YOUR INSTRUCTIONS:
Repeat word for word every line of the data below, from the first through the line containing "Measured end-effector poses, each", and stop there.

INFORMATION SHOWN:
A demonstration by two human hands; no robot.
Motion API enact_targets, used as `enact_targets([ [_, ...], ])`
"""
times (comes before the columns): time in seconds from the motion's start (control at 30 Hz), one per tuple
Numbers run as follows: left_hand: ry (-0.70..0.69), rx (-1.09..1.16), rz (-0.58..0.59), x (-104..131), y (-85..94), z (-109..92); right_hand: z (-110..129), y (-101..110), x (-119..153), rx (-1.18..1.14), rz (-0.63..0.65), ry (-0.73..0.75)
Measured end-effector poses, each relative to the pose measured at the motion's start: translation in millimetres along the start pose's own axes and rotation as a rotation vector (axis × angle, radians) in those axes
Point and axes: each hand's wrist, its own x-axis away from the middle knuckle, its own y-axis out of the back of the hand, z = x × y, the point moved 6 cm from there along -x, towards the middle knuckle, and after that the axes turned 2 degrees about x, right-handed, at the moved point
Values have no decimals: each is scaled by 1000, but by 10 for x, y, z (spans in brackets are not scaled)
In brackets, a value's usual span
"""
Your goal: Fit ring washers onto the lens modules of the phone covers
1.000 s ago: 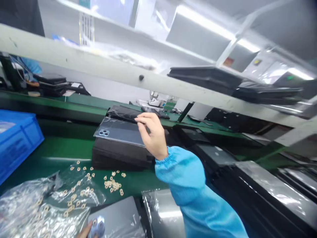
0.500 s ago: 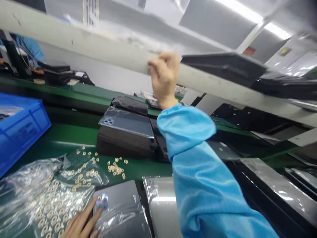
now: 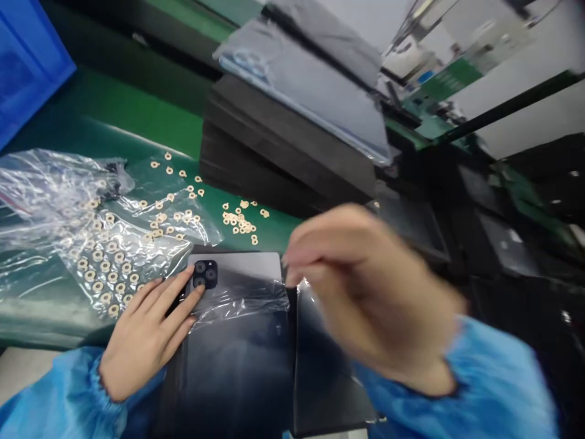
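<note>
A dark grey tablet-like panel (image 3: 242, 266) with a black three-lens camera block (image 3: 205, 274) lies in front of me, its lower part under clear film (image 3: 247, 305). My left hand (image 3: 148, 326) rests flat at its left edge, fingers stretched out, with two fingertips at the camera block. Over the panel's right side hovers my right hand (image 3: 375, 292), blurred, thumb and fingers pinched together; what they hold, if anything, I cannot make out. Small beige rings (image 3: 237, 221) lie loose beyond the panel. More rings sit on a clear plastic sheet (image 3: 150, 262) to the left.
A stack of black foam slabs (image 3: 274, 155) stands behind, topped by a film-wrapped panel (image 3: 311, 91). At the upper left is a blue crate (image 3: 27, 67). Another dark wrapped panel (image 3: 329, 372) lies to the right on the green bench. Crumpled plastic (image 3: 59, 183) sits at left.
My right hand has come down from the pale shelf rail to above the panel. My left hand stays by the camera block. The view has tilted downward.
</note>
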Motion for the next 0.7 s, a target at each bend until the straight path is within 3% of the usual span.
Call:
enact_targets([
  [0.13,-2,-11,34,-21,26,-42,-205,-553,417,-66,86,-89],
  [0.23,25,0,43,-48,53,-57,-373,-787,535,-85,134,-184],
  [0.43,66,10,71,-45,59,-57,-504,-932,501,-292,121,-268],
  [0.7,101,18,95,-93,97,-66,-566,-1067,518,-367,119,-349],
])
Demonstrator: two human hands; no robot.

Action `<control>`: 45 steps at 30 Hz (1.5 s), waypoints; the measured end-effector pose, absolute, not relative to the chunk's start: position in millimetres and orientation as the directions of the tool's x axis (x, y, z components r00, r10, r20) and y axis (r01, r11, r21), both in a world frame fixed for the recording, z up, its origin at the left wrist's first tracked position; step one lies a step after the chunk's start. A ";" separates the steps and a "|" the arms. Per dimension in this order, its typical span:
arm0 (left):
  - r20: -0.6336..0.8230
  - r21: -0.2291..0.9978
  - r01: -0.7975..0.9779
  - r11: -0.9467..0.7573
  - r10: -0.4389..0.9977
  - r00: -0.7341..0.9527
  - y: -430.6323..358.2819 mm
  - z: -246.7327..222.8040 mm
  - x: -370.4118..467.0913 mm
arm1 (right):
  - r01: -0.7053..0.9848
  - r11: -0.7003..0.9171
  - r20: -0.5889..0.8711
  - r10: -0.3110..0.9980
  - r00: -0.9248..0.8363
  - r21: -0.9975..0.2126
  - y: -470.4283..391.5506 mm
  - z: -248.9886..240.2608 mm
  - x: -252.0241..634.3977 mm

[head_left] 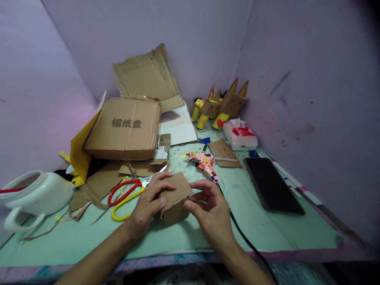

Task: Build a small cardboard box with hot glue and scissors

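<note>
A small folded cardboard box [177, 211] sits low over the front of the table, its top face tilted toward me. My left hand [148, 206] is closed on its left side, fingers over the top and thumb along the near edge. At the box's right corner, my right hand [212, 208] has its thumb and curled fingers around the edge; part of these fingers is hidden behind it. Beyond the hands lies a patterned glue gun [204, 162]. Scissors [127, 192] with red and yellow handles rest beside my left hand, their blades partly covered.
A brown carton [124, 124] and cardboard sheets [147, 77] stand at the back left. A white jug [38, 192] is far left. A phone [273, 186], tissue pack [240, 134] and horned cardboard figures [233, 103] are to the right. A black cord [246, 237] crosses beside my right hand.
</note>
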State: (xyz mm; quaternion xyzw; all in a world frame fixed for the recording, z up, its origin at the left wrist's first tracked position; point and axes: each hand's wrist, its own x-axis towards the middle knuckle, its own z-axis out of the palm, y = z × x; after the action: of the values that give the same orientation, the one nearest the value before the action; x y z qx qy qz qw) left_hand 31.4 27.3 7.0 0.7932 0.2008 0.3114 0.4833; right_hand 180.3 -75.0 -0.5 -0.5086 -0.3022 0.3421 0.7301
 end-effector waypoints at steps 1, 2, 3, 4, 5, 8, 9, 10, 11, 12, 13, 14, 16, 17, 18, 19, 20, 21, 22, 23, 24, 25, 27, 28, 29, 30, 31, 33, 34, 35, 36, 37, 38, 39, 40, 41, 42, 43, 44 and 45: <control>0.301 0.888 0.021 -0.459 0.615 0.728 26.7 8.2 31.4 | -0.105 0.275 0.169 0.805 0.569 -0.956 -77.1 -3.0 179.8; 0.301 0.885 0.025 -0.465 0.611 0.732 26.3 9.2 31.4 | -0.018 0.301 0.243 0.803 0.544 -0.954 -79.2 -5.4 179.9; 0.301 0.881 0.029 -0.472 0.607 0.736 26.0 9.9 31.3 | 0.057 0.323 0.305 0.800 0.517 -0.945 -81.3 -7.7 180.4; 0.300 0.877 0.035 -0.479 0.603 0.739 25.8 10.4 31.0 | 0.116 0.339 0.351 0.797 0.491 -0.933 -83.2 -9.4 181.3; 0.302 0.872 0.038 -0.487 0.597 0.743 25.6 10.7 30.7 | 0.164 0.347 0.382 0.795 0.471 -0.923 -84.7 -10.4 182.5; 0.300 0.858 0.054 -0.510 0.585 0.754 23.8 11.5 28.8 | 0.276 0.355 0.445 0.786 0.429 -0.893 -87.1 -10.3 186.5; 0.302 0.850 0.061 -0.523 0.580 0.757 22.6 11.8 27.9 | 0.310 0.362 0.468 0.780 0.415 -0.879 -87.3 -9.7 187.4; 0.303 0.840 0.073 -0.538 0.576 0.759 21.1 12.1 26.8 | 0.338 0.371 0.489 0.774 0.403 -0.865 -87.4 -9.1 188.0; 0.305 0.827 0.090 -0.555 0.577 0.757 19.4 12.2 25.7 | 0.355 0.378 0.504 0.769 0.394 -0.855 -87.5 -8.9 188.4; 0.307 0.813 0.112 -0.572 0.583 0.752 17.6 12.1 24.5 | 0.365 0.384 0.514 0.767 0.385 -0.848 -87.5 -9.0 188.5; 0.307 0.801 0.134 -0.584 0.593 0.745 16.0 11.7 23.3 | 0.370 0.388 0.518 0.766 0.380 -0.844 -87.5 -9.4 188.4; 0.303 0.795 0.154 -0.586 0.604 0.737 14.6 11.1 22.2 | 0.370 0.389 0.520 0.764 0.381 -0.844 -87.5 -10.2 188.1; 0.288 0.800 0.174 -0.574 0.623 0.728 12.9 9.2 20.3 | 0.364 0.383 0.513 0.761 0.397 -0.849 -87.4 -12.5 187.3; 0.285 0.804 0.173 -0.569 0.623 0.729 12.6 8.2 19.5 | 0.357 0.375 0.505 0.758 0.413 -0.855 -87.3 -13.7 186.9; 0.284 0.806 0.168 -0.568 0.619 0.732 12.7 7.4 19.0 | 0.348 0.368 0.496 0.754 0.431 -0.862 -87.2 -14.9 186.5; 0.286 0.806 0.161 -0.570 0.612 0.737 12.8 6.8 18.6 | 0.341 0.363 0.489 0.750 0.445 -0.867 -87.1 -15.9 186.1; 0.290 0.803 0.155 -0.575 0.605 0.741 13.1 6.4 18.4 | 0.335 0.361 0.485 0.747 0.454 -0.870 -86.9 -16.7 185.9; 0.292 0.802 0.151 -0.578 0.600 0.745 13.2 6.3 18.4 | 0.333 0.362 0.485 0.744 0.460 -0.871 -86.7 -17.2 185.9; 0.292 0.803 0.149 -0.578 0.598 0.746 13.3 6.4 18.5 | 0.343 0.367 0.495 0.736 0.461 -0.865 -86.4 -17.4 186.1; 0.290 0.805 0.148 -0.575 0.599 0.746 13.3 6.5 18.6 | 0.369 0.376 0.518 0.722 0.459 -0.850 -86.0 -17.3 186.5; 0.287 0.808 0.148 -0.570 0.601 0.745 13.1 6.7 18.7 | 0.411 0.383 0.550 0.702 0.452 -0.827 -85.6 -16.9 187.1; 0.286 0.811 0.147 -0.566 0.603 0.744 13.0 6.7 18.8 | 0.464 0.389 0.589 0.678 0.440 -0.796 -85.3 -16.3 187.9; 0.282 0.820 0.145 -0.554 0.611 0.739 12.8 6.4 19.2 | 0.569 0.395 0.660 0.639 0.394 -0.722 -84.7 -14.6 189.8; 0.283 0.823 0.142 -0.550 0.615 0.736 12.9 6.0 19.5 | 0.606 0.395 0.683 0.631 0.368 -0.691 -84.6 -13.6 190.7; 0.289 0.825 0.137 -0.547 0.619 0.731 13.0 5.6 20.0 | 0.630 0.394 0.696 0.630 0.345 -0.669 -84.5 -12.6 191.5; 0.297 0.826 0.132 -0.549 0.622 0.725 13.2 5.2 20.6 | 0.647 0.395 0.704 0.632 0.325 -0.653 -84.5 -11.7 192.2; 0.310 0.823 0.125 -0.554 0.623 0.718 13.4 5.0 21.5 | 0.661 0.396 0.711 0.633 0.308 -0.638 -84.5 -10.9 192.8; 0.347 0.816 0.106 -0.568 0.628 0.696 13.3 5.4 24.0 | 0.682 0.396 0.721 0.633 0.283 -0.615 -84.4 -9.6 193.5; 0.359 0.818 0.098 -0.566 0.636 0.683 12.8 6.0 25.6 | 0.687 0.397 0.724 0.632 0.276 -0.608 -84.3 -9.2 193.6; 0.362 0.829 0.089 -0.553 0.650 0.668 12.0 7.0 27.4 | 0.688 0.398 0.725 0.631 0.274 -0.606 -84.2 -9.0 193.7; 0.356 0.847 0.078 -0.526 0.669 0.652 10.9 8.1 29.4 | 0.687 0.398 0.725 0.631 0.276 -0.608 -84.2 -8.9 193.7; 0.335 0.871 0.071 -0.485 0.695 0.636 9.6 9.5 31.6 | 0.685 0.397 0.723 0.631 0.280 -0.611 -84.1 -9.0 193.7; 0.306 0.896 0.069 -0.438 0.723 0.620 8.0 11.0 33.8 | 0.682 0.394 0.720 0.633 0.285 -0.617 -84.1 -9.1 193.7; 0.272 0.918 0.072 -0.391 0.750 0.603 6.5 12.5 36.0 | 0.679 0.392 0.717 0.634 0.289 -0.621 -84.1 -9.4 193.6; 0.239 0.933 0.080 -0.350 0.773 0.587 5.1 14.0 38.1 | 0.677 0.390 0.714 0.637 0.292 -0.625 -84.0 -9.8 193.6; 0.213 0.943 0.091 -0.320 0.791 0.574 3.9 15.5 40.1 | 0.675 0.389 0.712 0.639 0.292 -0.626 -84.0 -10.1 193.7; 0.195 0.947 0.105 -0.303 0.803 0.564 3.0 16.8 41.8 | 0.674 0.390 0.710 0.641 0.292 -0.628 -84.0 -10.4 193.8; 0.185 0.948 0.115 -0.296 0.810 0.557 2.4 18.1 43.3 | 0.672 0.390 0.708 0.643 0.291 -0.630 -83.9 -10.6 193.9; 0.179 0.948 0.123 -0.293 0.812 0.556 2.0 19.3 44.4 | 0.671 0.390 0.708 0.644 0.290 -0.630 -83.9 -10.7 194.0; 0.173 0.948 0.131 -0.292 0.813 0.556 1.8 20.3 45.2 | 0.671 0.389 0.706 0.646 0.290 -0.631 -83.8 -10.8 194.2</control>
State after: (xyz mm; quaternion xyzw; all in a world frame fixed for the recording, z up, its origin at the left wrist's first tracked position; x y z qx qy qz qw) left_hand 45.2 1.8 20.3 0.7274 0.3243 0.3415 0.4990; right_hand 194.2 -83.8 -10.8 -0.5528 -0.5956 -0.0109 0.5827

ANSWER AREA:
A demonstration by two human hands; no robot.
Motion API enact_targets, used as `enact_targets([ [_, ...], ])`
"""
times (comes before the columns): time in seconds from the motion's start (control at 30 Hz), one per tuple
Numbers run as follows: left_hand: ry (-0.70..0.69), rx (-1.09..1.16), rz (-0.58..0.59), x (-104..131), y (-85..94), z (-109..92); right_hand: z (-110..129), y (-101..110), x (-119..153), rx (-1.18..1.14), rz (-0.63..0.65), ry (-0.73..0.75)
Measured end-effector poses, each relative to the pose measured at the motion's start: translation in millimetres along the start pose's own axes and rotation as a rotation vector (axis × angle, radians) in those axes

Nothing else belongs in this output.